▶ AIM OF THE TASK: With the pictures set aside, write out all of the data exactly as it stands.
Start of SUPPLIED MATERIAL
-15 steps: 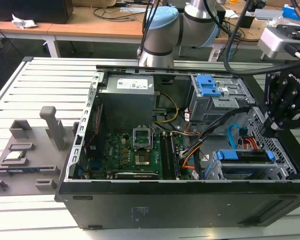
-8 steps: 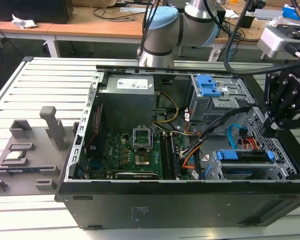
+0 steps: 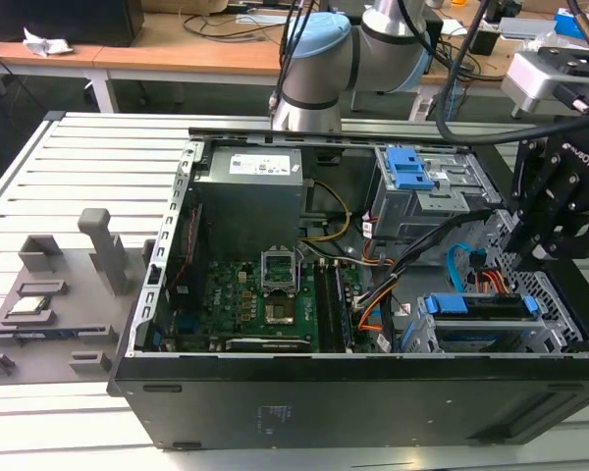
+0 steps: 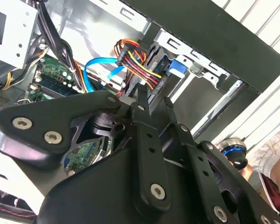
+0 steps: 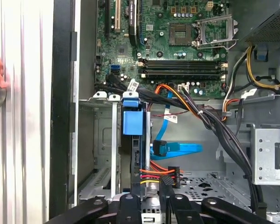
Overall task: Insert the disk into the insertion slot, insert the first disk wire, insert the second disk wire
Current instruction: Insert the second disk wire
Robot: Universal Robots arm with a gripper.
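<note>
Hovering my gripper point(image 5: 149, 189) by the wire bundle point(image 5: 154, 171) next to the disk point(image 5: 132, 122) in its cage point(image 5: 107, 140); I cannot tell the jaws' state.

Okay, on my feed the bench point(image 3: 88, 157) is pale grey metal, ribbed in long parallel slats that run out to the exterior view's left edge. Beyond its far edge I've got a strip of dark floor point(image 3: 20, 113), then a row of wooden-topped desks point(image 3: 167, 54) on white legs point(image 3: 104, 93). Loose cables point(image 3: 226, 22) trail over the desks, with a crumpled white paper point(image 3: 47, 42) and a black box point(image 3: 64, 20) at their left end. Light is bright and even, no hard shadows on the slats.
</note>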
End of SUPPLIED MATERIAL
▶ WORKED SOLUTION:
-15 steps: 
-8 steps: 
+0 steps: 
+0 steps: 
+0 steps: 
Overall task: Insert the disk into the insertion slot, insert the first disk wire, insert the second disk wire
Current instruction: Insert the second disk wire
Robot: Universal Robots arm with a gripper.
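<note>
Hovering my gripper point(image 5: 149, 189) by the wire bundle point(image 5: 154, 171) next to the disk point(image 5: 132, 122) in its cage point(image 5: 107, 140); I cannot tell the jaws' state.

Okay, on my feed the bench point(image 3: 88, 157) is pale grey metal, ribbed in long parallel slats that run out to the exterior view's left edge. Beyond its far edge I've got a strip of dark floor point(image 3: 20, 113), then a row of wooden-topped desks point(image 3: 167, 54) on white legs point(image 3: 104, 93). Loose cables point(image 3: 226, 22) trail over the desks, with a crumpled white paper point(image 3: 47, 42) and a black box point(image 3: 64, 20) at their left end. Light is bright and even, no hard shadows on the slats.
</note>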

The output returned above is complete.